======== Records for the task ========

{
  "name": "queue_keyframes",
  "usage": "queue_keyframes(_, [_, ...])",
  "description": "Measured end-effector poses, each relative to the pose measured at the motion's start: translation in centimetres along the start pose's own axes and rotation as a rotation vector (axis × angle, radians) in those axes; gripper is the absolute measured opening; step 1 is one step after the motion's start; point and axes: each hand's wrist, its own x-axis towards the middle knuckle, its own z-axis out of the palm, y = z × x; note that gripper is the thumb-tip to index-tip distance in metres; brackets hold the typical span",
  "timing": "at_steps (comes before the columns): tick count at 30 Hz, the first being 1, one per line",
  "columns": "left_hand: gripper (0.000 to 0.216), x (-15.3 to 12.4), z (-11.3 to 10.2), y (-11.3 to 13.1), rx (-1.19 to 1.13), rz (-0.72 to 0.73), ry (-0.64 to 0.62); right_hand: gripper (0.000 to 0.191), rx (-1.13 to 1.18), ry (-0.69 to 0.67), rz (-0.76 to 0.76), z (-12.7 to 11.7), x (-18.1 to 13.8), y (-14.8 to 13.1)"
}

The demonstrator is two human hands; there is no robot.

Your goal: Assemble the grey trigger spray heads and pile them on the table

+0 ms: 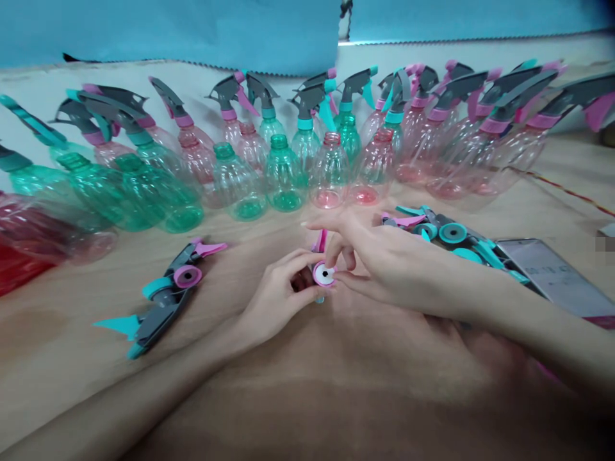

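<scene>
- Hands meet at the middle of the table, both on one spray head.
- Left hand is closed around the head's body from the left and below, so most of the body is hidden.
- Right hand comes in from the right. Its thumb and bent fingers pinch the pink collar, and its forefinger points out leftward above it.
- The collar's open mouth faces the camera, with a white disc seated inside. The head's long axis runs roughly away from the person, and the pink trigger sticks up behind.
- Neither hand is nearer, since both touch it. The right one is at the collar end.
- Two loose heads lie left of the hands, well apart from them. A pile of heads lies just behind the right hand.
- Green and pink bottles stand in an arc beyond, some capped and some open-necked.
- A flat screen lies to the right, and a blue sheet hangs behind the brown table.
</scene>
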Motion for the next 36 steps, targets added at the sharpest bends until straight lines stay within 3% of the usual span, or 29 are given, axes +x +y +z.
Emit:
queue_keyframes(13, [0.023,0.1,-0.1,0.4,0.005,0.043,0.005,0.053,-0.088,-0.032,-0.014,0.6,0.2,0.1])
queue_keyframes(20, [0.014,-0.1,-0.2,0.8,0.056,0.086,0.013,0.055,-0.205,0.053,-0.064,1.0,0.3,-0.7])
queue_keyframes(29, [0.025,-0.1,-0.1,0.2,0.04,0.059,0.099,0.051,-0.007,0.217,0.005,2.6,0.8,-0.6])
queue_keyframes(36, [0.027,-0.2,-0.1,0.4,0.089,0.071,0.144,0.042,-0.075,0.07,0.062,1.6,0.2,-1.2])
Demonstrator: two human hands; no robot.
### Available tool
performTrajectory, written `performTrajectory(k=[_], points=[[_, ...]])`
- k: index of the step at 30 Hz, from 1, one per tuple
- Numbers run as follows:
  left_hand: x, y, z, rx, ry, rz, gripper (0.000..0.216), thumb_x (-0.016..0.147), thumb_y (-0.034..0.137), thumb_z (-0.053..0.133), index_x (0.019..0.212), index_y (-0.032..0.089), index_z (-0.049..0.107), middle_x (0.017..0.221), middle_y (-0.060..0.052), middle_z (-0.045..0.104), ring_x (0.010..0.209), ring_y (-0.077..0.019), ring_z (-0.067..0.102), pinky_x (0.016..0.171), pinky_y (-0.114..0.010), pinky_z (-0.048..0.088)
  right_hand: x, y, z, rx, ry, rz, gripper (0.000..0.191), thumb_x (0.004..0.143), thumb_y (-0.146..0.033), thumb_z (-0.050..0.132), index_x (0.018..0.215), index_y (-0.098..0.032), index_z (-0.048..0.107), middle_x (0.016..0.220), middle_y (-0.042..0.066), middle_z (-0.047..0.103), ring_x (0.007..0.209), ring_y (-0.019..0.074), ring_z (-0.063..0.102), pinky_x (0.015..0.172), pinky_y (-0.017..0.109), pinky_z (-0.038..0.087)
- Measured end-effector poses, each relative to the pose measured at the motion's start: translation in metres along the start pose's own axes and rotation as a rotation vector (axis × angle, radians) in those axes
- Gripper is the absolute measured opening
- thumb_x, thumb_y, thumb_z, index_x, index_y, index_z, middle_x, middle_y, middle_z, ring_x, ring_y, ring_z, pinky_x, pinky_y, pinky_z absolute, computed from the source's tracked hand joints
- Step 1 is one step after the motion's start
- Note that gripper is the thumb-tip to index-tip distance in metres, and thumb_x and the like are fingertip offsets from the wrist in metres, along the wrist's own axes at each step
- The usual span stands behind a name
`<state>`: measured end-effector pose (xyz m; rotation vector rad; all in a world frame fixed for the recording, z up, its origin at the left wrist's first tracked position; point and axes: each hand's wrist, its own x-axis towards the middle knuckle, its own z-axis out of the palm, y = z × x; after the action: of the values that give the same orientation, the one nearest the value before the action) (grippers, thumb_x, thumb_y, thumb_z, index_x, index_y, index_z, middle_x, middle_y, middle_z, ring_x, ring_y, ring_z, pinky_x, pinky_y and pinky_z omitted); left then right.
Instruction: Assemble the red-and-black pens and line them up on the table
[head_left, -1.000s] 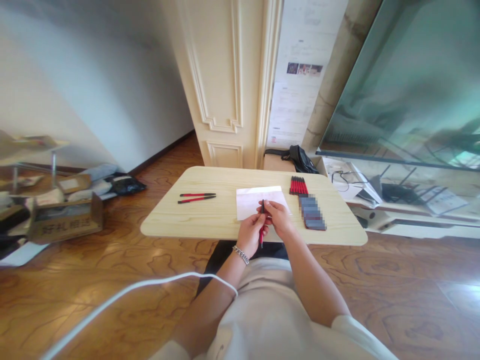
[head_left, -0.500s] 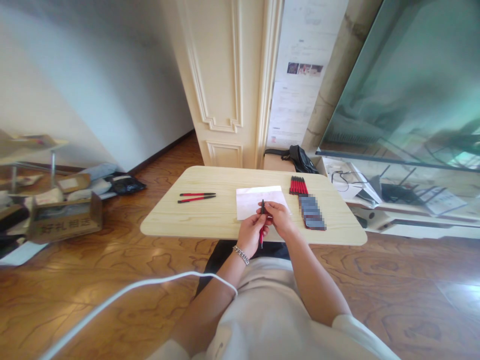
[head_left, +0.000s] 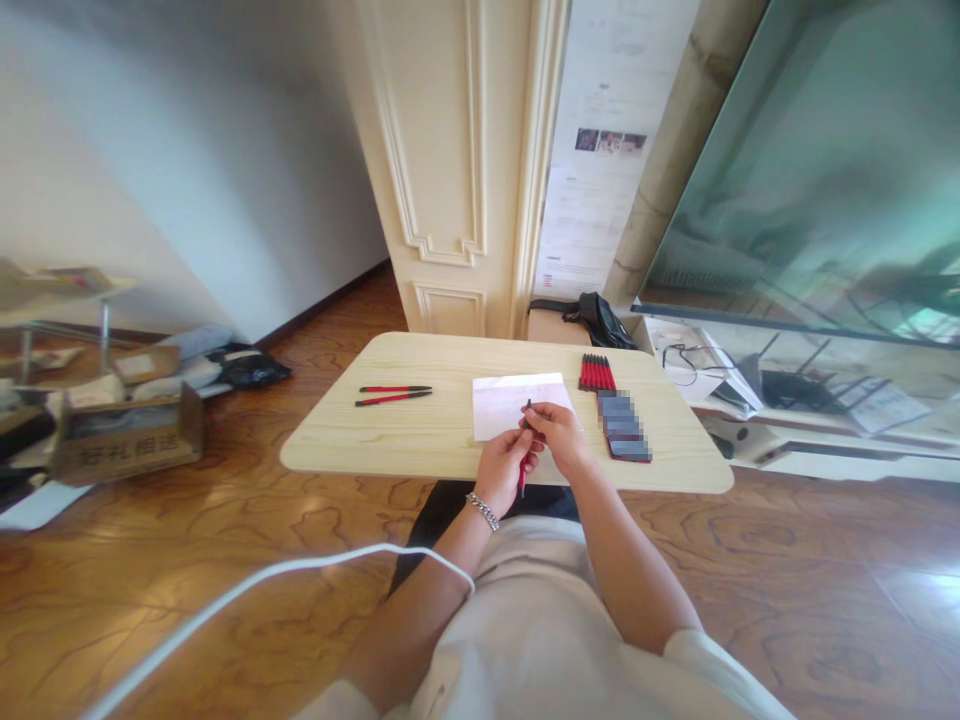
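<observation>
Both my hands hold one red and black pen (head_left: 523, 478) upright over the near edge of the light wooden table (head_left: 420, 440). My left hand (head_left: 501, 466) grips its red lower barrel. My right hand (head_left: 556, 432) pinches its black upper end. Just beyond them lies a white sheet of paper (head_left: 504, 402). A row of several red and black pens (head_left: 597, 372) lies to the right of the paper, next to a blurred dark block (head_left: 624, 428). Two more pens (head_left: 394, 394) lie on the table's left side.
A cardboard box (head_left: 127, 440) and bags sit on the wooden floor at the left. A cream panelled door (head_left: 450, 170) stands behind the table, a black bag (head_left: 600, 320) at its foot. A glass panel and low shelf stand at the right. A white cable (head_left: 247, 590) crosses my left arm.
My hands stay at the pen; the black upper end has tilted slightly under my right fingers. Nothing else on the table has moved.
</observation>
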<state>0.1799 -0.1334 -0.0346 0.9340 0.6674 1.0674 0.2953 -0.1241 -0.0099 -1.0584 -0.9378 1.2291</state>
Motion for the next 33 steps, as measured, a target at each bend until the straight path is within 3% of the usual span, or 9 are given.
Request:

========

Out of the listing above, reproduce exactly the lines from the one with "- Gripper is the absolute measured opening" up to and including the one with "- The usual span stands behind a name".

Written response:
- Gripper is the absolute measured opening
- thumb_x, thumb_y, thumb_z, index_x, index_y, index_z, middle_x, middle_y, middle_z, ring_x, ring_y, ring_z, pinky_x, pinky_y, pinky_z absolute, computed from the source's tracked hand joints
- Step 1 is one step after the motion's start
- Note that gripper is the thumb-tip to index-tip distance in metres, and thumb_x and the like are fingertip offsets from the wrist in metres, along the wrist's own axes at each step
- The usual span stands behind a name

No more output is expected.